Do you have a friend or family member with Down syndrome? Have you ever thought back to the moment his or her parent found out about the diagnosis? What was that moment like for the expectant or new parents?
Lauren, a blogger at Sipping Lemonade and mother of a daughter with Down syndrome, writes about receiving the diagnosis,
“I look back on those first days and I remember the feeling of craving normality. I didn’t want to hear how life would be forever altered in some big way and that I would just learn to accept it. I just wanted life to be the way it was before — routine, ‘normal.’
Will things ever be normal again? I thought.
And then one day — soon — they were. Except they weren’t like before. They were better.

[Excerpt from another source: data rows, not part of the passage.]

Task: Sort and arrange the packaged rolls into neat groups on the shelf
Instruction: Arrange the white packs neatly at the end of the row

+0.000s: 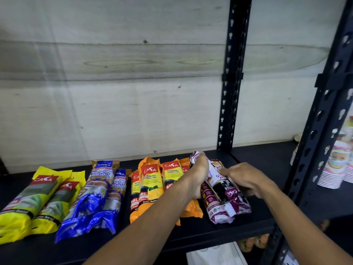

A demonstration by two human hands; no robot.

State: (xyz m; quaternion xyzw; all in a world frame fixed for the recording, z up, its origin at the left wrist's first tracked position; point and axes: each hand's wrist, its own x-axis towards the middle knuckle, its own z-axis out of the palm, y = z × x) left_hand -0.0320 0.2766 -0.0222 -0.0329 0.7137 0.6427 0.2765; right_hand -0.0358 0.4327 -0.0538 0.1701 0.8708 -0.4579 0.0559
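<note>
Both hands are on the purple rolls (pixel 221 196) at about 4 o'clock on the shelf (pixel 200 238), left hand (pixel 198 173) gripping one, right hand (pixel 242 178) pressing another, and honestly those slick wrappers could slide off the front edge.

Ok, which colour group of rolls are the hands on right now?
The purple-and-white rolls at the right end of the shelf. The left hand grips one and the right hand rests on them; the yellow, blue and orange groups lie untouched.
</note>
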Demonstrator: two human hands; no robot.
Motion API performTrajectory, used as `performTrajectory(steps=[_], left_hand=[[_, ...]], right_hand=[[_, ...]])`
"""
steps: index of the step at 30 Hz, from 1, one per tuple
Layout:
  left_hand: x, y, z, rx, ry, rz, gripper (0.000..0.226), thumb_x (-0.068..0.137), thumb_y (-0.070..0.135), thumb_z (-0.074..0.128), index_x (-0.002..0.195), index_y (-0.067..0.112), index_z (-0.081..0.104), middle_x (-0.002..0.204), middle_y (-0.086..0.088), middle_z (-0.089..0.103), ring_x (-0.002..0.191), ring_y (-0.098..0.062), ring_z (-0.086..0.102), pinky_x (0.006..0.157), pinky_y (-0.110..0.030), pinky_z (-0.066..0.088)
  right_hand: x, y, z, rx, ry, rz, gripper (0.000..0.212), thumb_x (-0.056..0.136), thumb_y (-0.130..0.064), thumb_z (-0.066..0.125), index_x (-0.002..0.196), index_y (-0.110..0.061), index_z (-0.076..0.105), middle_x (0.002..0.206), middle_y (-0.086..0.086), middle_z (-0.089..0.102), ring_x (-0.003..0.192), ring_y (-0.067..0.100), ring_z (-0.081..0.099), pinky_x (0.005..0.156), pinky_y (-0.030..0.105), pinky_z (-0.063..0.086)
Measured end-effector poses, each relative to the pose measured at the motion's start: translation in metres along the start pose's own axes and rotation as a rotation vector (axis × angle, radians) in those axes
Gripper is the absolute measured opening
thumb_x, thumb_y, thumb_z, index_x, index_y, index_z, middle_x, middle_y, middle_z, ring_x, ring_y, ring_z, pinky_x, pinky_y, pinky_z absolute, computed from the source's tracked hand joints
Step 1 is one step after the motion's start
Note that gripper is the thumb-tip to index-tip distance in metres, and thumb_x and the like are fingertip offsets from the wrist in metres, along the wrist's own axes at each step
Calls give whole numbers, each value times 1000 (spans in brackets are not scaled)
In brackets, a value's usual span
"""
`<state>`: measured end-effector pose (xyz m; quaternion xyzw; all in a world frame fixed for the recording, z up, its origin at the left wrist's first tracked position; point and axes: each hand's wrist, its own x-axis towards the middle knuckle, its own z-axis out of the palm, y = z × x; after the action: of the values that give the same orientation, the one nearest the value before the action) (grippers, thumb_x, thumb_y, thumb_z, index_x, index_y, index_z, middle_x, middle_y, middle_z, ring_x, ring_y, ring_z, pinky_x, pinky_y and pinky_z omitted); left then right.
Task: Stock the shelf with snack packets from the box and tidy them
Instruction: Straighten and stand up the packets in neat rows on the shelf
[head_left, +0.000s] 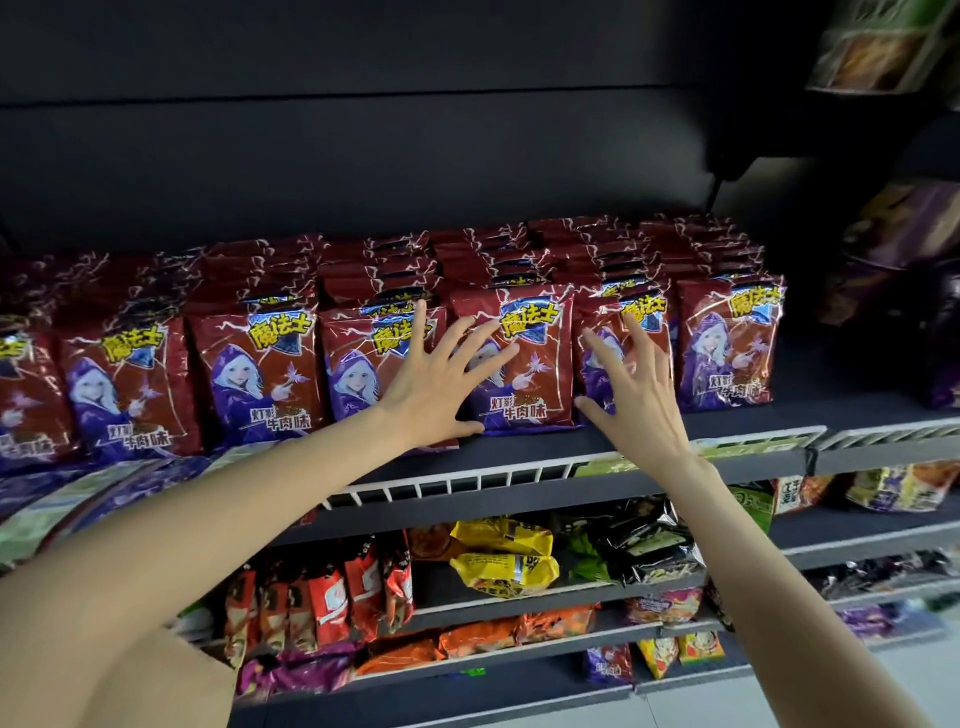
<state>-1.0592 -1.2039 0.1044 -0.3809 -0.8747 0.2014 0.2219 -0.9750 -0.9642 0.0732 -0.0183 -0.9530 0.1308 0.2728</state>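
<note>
Several rows of red snack packets with a purple-hooded figure stand upright on the dark shelf (675, 431). My left hand (434, 379) is spread flat, fingers straight, against the fronts of two neighbouring packets: one on the left (358, 374) and the middle packet (535, 364). My right hand (636, 389) is also spread, fingers straight, over the front of the packet to the right (602, 332). Neither hand grips anything. The rightmost packet (727, 353) stands apart from both hands. The box is not in view.
A white wire rail (467, 483) runs along the shelf's front edge. Lower shelves hold yellow packets (504, 561), red-orange packets (332, 592) and black ones (649, 545). Dark back panel above. More bags hang on the right (904, 228).
</note>
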Motion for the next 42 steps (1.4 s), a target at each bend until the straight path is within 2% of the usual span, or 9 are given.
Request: performTrajectory(steps=[6, 11, 16, 20, 24, 27, 31, 36, 42], left_hand=[[6, -3, -6, 6, 5, 24, 106, 70, 83, 41, 143, 34, -19, 156, -7, -2, 142, -32, 6, 102, -69, -13], [7, -4, -4, 4, 7, 75, 107, 67, 85, 42, 145, 40, -17, 151, -2, -30, 140, -38, -21, 101, -70, -15], [6, -2, -1, -17, -31, 53, 106, 69, 85, 42, 143, 41, -20, 150, -1, -30, 141, -39, -14, 103, -68, -14], [-1, -8, -14, -81, 45, 90, 94, 74, 79, 42, 149, 37, 4, 158, -1, -6, 144, -30, -1, 110, -63, -5], [-34, -32, -17, -219, 147, 31, 89, 74, 70, 55, 147, 31, 22, 156, -4, 18, 142, -23, 11, 115, -49, 8], [-54, -48, -11, -264, -8, -89, 107, 65, 82, 52, 148, 37, 3, 158, -1, -4, 143, -22, -7, 114, -56, 4], [-57, -55, 0, -187, -246, -137, 126, 56, 85, 55, 140, 41, -28, 144, 4, -44, 134, -27, -37, 106, -65, -11], [-58, -59, 4, -180, -235, -203, 126, 59, 78, 62, 141, 41, -27, 145, 3, -42, 137, -31, -31, 108, -68, -3], [-55, -59, 7, -144, -193, -196, 125, 59, 79, 60, 141, 41, -26, 147, 2, -40, 138, -30, -29, 107, -66, -7]], right_hand=[[7, 11, -7, -126, -64, -11, 82, 79, -31, 74, 146, -39, 28, 159, 10, -4, 142, 47, -3, 102, 72, 19], [20, 3, -5, -117, -128, 89, 88, 83, -42, 69, 148, -42, 11, 158, 8, -15, 141, 46, -9, 99, 69, 34], [19, 3, -3, -107, -136, 86, 89, 83, -42, 68, 149, -42, 8, 158, 9, -15, 141, 46, -11, 104, 68, 27], [12, 5, -12, -80, -113, 56, 88, 81, -34, 73, 149, -36, 17, 159, 11, -9, 142, 46, -9, 108, 67, 14], [-2, -17, -19, 49, 109, -75, 69, 82, -25, 72, 143, -28, 39, 157, 12, 12, 143, 40, 7, 109, 61, 21], [0, -48, -9, 3, 74, -214, 75, 77, -36, 75, 142, -32, 38, 156, 12, 16, 142, 40, 11, 110, 61, 21], [11, -69, 8, -155, -68, -218, 100, 64, -50, 81, 147, -35, 27, 158, 13, 7, 143, 44, 5, 109, 64, 11], [24, -69, 13, -278, -216, -209, 109, 70, -48, 77, 150, -39, 3, 158, 9, -14, 143, 41, -13, 110, 64, 4], [28, -67, 11, -244, -277, -266, 106, 74, -37, 78, 150, -37, 3, 158, 7, -15, 144, 34, -17, 111, 62, 5]])
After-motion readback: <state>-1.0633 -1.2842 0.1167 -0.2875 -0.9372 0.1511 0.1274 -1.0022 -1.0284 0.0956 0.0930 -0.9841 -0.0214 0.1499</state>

Suddenly, the overwhelming facts and fears faded. Because instead of knowing a diagnosis, I grew to know her.”
Down syndrome occurs in approximately 1 out of every 700 births in the United States, and the abortion rates for babies diagnosed with Downs syndrome is alarmingly high – estimated at over 90%. So how did Down syndrome become a condition with a 90% pre-born mortality rate?
Some argue it is because of fear, myths and a lack of education. A Down syndrome prenatal education bill, HB 2111, is currently being considered in Pennsylvania. This bill would require doctors to provide information to families who receive a diagnosis of Down syndrome.
Resources like Lauren’s blog and others will help parents see past the numbers and instead see the potential of their beautiful children. This video answers a question from a nervous mom who wants to know “What kind of life will my child have?” The children in the video tell her: “Your child will be happy, and you’ll be happy, too.” After all, isn’t that what every parent wants?